§ WORK ORDER
Should the word "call" occur in a line of the records, copy that line.

======

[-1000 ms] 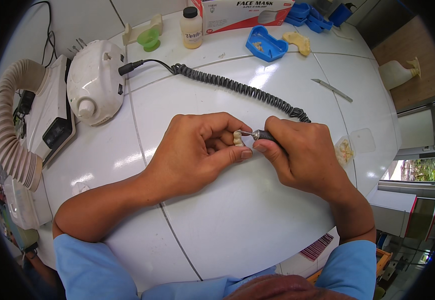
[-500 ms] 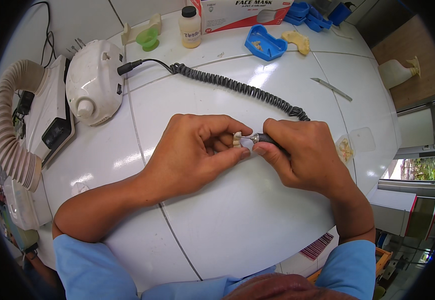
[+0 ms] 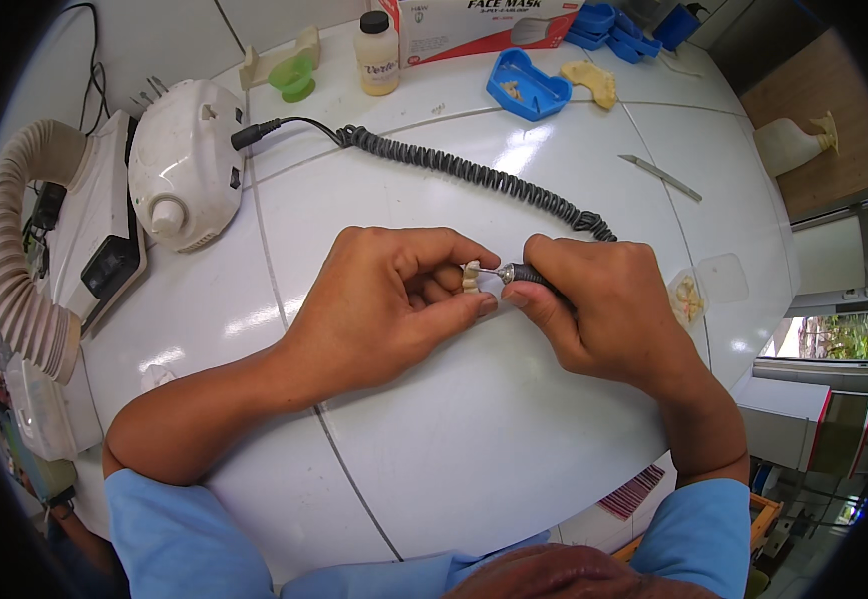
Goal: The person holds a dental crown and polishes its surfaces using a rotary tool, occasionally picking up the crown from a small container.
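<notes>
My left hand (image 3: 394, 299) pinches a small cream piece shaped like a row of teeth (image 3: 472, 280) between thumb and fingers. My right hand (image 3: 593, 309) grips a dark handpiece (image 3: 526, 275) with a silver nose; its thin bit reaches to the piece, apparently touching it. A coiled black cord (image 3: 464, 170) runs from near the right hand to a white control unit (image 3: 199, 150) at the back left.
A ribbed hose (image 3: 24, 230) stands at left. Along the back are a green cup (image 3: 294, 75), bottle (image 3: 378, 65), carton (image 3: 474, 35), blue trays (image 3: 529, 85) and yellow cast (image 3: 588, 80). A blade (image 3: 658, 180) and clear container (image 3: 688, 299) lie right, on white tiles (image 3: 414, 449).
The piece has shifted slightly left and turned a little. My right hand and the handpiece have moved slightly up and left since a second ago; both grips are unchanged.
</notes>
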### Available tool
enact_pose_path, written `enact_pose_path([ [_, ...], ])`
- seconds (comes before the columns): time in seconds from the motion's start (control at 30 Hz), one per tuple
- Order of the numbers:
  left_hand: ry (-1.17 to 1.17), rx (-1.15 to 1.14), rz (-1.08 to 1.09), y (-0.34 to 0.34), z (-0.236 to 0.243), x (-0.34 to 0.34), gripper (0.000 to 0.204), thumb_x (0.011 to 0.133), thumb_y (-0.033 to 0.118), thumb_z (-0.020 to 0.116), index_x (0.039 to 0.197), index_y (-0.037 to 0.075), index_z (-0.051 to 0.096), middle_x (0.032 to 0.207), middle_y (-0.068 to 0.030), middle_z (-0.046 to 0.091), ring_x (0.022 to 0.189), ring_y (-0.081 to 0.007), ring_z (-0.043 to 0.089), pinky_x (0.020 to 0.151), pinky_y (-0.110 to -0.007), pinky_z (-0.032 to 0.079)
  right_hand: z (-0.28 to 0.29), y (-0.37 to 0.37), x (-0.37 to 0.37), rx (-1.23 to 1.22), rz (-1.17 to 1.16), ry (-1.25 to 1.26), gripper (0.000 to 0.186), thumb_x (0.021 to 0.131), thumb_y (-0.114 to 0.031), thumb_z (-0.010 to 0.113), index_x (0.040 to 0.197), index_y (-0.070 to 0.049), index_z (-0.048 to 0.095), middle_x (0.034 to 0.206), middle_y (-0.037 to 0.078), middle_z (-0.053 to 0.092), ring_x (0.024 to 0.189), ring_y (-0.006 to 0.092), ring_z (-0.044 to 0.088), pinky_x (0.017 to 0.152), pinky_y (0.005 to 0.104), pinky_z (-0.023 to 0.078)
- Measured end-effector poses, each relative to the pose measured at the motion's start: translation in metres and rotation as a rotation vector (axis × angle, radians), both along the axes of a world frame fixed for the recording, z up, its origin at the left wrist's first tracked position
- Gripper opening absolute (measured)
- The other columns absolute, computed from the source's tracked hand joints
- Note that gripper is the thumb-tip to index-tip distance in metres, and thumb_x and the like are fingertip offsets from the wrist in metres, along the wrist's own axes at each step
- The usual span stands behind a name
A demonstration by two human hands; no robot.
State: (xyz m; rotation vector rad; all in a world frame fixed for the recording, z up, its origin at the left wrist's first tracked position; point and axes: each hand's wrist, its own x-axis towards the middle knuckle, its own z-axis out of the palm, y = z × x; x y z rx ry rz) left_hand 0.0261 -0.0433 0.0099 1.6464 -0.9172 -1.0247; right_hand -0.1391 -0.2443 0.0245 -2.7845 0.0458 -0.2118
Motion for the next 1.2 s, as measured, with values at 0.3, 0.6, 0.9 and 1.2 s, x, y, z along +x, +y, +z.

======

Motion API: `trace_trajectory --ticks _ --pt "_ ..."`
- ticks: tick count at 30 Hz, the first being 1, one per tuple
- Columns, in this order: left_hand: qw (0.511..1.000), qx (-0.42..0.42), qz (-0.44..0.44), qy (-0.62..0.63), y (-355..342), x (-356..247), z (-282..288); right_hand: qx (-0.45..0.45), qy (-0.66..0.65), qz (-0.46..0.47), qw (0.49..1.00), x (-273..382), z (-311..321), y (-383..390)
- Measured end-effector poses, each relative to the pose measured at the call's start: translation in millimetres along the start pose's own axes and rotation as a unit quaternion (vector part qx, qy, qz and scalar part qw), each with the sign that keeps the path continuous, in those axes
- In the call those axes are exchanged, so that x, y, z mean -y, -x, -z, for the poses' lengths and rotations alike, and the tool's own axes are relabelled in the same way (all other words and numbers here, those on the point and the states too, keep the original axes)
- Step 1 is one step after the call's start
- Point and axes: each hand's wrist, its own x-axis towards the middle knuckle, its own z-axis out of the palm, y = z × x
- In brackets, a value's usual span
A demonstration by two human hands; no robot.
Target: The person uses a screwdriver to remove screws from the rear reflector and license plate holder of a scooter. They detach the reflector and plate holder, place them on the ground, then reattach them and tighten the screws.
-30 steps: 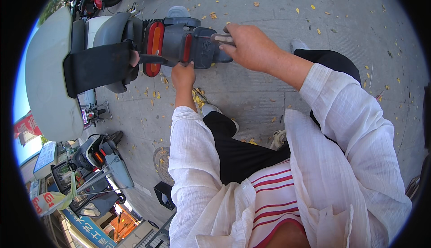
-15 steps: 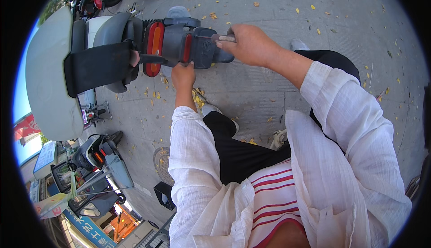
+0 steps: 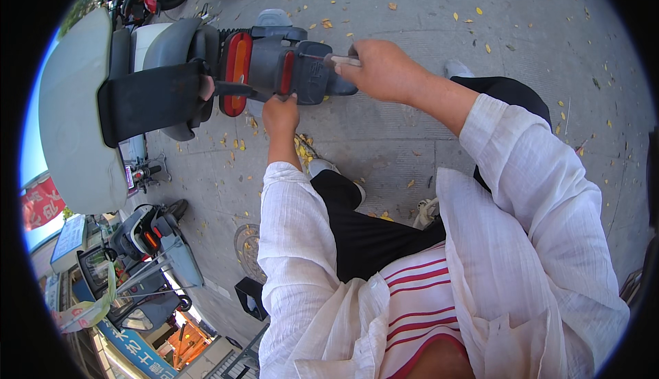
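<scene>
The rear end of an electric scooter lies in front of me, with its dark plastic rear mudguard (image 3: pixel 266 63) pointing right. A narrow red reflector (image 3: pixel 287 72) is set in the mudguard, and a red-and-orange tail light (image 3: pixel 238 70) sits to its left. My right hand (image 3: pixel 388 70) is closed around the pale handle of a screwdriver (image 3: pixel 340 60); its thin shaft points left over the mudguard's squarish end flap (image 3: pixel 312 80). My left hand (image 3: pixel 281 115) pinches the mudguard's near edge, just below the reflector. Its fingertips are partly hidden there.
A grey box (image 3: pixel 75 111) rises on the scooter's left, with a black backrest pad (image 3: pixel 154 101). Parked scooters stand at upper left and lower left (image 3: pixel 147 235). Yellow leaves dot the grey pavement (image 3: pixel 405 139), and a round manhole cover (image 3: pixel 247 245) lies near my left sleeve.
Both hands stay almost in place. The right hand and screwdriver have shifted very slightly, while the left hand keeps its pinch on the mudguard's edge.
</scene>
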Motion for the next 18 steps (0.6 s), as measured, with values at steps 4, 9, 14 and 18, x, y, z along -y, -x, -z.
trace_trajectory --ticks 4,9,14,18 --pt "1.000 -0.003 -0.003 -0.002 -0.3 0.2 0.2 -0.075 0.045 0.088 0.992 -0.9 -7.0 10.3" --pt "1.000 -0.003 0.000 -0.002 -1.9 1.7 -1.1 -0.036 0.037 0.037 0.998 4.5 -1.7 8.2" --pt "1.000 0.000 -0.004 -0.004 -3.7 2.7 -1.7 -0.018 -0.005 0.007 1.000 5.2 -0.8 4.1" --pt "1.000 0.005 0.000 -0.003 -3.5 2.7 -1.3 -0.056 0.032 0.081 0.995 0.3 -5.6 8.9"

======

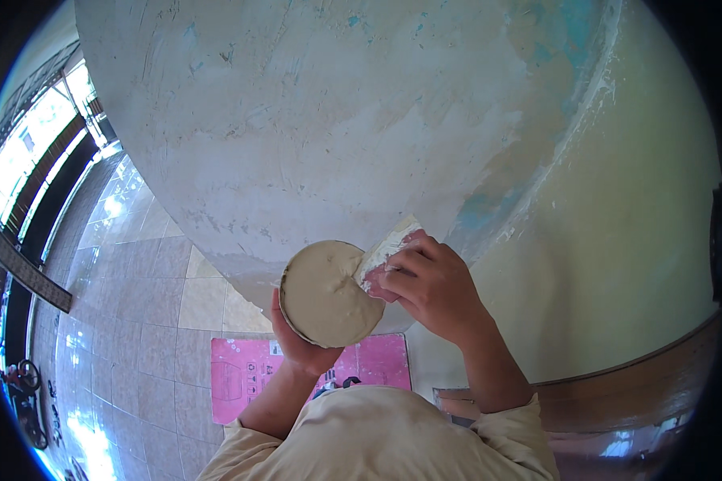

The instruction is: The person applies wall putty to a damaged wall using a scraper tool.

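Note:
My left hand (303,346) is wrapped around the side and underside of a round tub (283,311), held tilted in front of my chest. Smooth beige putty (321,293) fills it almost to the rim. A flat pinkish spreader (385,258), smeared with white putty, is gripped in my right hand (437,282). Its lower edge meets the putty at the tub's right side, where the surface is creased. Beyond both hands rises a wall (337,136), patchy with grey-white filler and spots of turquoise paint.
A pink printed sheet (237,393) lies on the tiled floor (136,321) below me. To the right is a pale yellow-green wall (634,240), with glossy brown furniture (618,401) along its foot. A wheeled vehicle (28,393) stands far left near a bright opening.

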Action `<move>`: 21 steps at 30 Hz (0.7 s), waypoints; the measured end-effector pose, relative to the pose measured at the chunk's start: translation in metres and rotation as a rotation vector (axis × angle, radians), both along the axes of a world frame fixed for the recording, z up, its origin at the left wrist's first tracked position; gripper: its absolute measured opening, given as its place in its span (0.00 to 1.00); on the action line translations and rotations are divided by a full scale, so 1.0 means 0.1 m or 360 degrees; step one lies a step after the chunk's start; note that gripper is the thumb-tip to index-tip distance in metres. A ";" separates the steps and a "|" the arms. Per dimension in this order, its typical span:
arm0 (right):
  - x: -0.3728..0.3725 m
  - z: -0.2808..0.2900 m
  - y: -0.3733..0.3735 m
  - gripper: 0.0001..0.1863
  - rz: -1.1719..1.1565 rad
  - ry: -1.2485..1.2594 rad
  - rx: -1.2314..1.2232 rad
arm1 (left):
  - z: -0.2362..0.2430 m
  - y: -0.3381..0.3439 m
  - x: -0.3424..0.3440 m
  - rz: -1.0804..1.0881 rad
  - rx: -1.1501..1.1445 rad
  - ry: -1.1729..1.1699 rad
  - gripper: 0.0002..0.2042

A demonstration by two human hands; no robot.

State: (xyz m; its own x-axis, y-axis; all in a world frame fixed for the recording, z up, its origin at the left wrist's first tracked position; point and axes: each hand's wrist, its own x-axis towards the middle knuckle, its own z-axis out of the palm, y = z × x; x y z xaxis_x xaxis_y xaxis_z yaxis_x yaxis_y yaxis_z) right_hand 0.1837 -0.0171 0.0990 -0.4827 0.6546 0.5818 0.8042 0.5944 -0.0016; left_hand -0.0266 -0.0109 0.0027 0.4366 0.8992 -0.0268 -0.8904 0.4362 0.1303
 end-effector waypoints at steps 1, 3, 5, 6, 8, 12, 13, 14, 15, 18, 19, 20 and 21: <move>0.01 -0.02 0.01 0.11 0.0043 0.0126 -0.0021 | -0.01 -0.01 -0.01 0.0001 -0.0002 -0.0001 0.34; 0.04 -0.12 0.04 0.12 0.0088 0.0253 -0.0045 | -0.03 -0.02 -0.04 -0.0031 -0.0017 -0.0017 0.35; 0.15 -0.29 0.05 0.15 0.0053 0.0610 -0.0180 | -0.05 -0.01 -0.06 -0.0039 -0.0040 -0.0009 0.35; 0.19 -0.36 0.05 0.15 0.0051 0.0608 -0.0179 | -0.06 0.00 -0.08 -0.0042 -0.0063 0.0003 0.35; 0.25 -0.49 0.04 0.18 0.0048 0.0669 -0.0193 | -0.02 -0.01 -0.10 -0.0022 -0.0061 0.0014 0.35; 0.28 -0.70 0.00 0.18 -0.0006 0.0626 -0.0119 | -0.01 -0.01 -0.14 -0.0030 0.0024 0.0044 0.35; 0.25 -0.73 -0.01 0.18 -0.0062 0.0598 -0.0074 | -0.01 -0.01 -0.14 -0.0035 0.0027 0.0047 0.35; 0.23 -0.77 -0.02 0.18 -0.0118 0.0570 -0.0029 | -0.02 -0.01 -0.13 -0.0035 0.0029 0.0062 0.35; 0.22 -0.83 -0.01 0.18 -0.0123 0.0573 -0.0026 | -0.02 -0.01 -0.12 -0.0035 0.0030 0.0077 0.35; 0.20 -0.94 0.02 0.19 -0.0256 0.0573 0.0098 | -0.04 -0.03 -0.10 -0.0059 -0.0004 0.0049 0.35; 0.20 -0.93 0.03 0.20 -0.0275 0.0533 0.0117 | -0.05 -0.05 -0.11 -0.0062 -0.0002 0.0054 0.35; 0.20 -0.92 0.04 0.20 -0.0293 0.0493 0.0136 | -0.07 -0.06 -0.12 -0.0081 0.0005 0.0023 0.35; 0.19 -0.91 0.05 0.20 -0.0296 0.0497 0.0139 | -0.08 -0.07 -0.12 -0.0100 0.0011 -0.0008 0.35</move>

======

§ OUTPUT OF THE TASK
- Measured end-effector poses, each relative to the pose measured at the call's start: translation in millimetres along the start pose's own axes and rotation as a unit quaternion (vector part qx, qy, qz and scalar part qw), each with the sign that keeps the path continuous, in those axes
- In the call those axes are exchanged, so that x, y, z mean -y, -x, -z, for the poses' lengths and rotations alike, and the tool's own axes are relabelled in the same way (all other words and numbers here, those on the point and the states too, keep the original axes)
- Step 1 is one step after the call's start

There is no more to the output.